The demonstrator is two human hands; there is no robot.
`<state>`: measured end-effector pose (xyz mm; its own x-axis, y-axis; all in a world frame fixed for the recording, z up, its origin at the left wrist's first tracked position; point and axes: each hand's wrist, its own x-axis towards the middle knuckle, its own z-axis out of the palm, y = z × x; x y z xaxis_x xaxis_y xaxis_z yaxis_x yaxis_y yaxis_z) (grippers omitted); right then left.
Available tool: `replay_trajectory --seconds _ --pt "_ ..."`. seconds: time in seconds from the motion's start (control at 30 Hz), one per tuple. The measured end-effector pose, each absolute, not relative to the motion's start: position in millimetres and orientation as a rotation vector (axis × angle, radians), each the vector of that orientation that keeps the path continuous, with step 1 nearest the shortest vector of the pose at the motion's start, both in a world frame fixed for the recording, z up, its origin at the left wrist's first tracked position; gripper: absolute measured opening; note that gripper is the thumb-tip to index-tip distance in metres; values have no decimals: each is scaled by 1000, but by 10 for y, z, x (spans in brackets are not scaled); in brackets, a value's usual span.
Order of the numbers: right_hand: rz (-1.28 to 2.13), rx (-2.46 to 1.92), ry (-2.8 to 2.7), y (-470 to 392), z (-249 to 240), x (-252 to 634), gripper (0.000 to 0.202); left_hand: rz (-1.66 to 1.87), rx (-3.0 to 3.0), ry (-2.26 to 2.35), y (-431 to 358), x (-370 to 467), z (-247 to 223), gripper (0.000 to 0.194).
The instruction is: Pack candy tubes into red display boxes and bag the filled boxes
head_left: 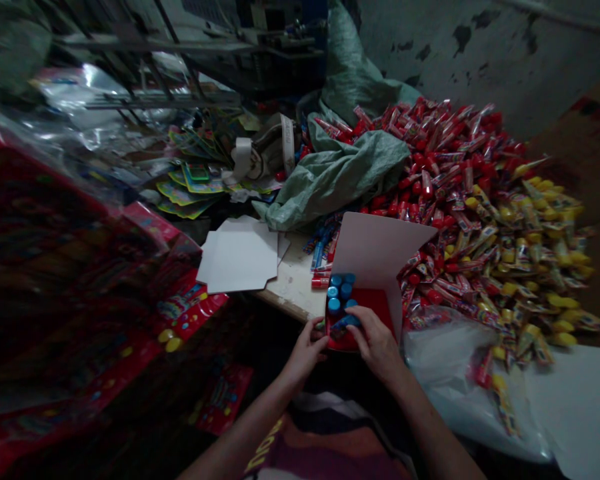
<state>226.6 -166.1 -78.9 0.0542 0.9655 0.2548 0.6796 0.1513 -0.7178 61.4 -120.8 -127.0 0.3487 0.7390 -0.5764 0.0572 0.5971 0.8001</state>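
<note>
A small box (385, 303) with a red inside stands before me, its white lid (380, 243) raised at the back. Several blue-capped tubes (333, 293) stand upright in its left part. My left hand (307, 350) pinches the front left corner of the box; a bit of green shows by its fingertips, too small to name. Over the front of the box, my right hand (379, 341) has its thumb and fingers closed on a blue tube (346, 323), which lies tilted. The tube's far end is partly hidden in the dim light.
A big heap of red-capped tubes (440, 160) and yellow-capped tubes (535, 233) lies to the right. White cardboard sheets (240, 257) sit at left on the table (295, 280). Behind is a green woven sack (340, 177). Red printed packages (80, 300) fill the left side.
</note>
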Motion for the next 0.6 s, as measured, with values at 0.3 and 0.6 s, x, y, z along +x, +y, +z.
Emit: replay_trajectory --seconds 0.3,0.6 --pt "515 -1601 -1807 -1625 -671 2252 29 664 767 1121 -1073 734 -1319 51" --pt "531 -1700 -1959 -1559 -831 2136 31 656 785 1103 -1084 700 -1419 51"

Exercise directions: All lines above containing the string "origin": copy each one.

Result of this task:
`<state>`: measured end-effector pose (xyz mm; its own x-axis, y-axis; all in a world frame fixed for the recording, z up, its origin at the left wrist's first tracked position; point and axes: each hand's wrist, its own x-axis towards the middle knuckle, its own z-axis out of the palm, y = z × x; x y z xaxis_x xaxis_y xaxis_z yaxis_x yaxis_y yaxis_z) (grippers omitted); right then left.
Available tool: `replay_trajectory --seconds _ --pt "_ ..."`. seconds: time in seconds from the motion's start (control at 30 Hz), one per tuple. The measured end-effector pose, each absolute, not relative to the motion's start: position in millimetres and orientation as a rotation vector (axis × angle, radians), each the vector of that orientation that keeps the path continuous, with step 1 nearest the shortest vector of the pose at the motion's start, both in a world frame fixed for the recording, z up, its origin at the left wrist's first tracked position; gripper: absolute measured opening; note that gripper is the thumb-tip to index-tip distance in metres; values have no decimals: each is scaled by 1000, but by 10 for y, z, x (spans in brackets are not scaled); in brackets, a value's usual span.

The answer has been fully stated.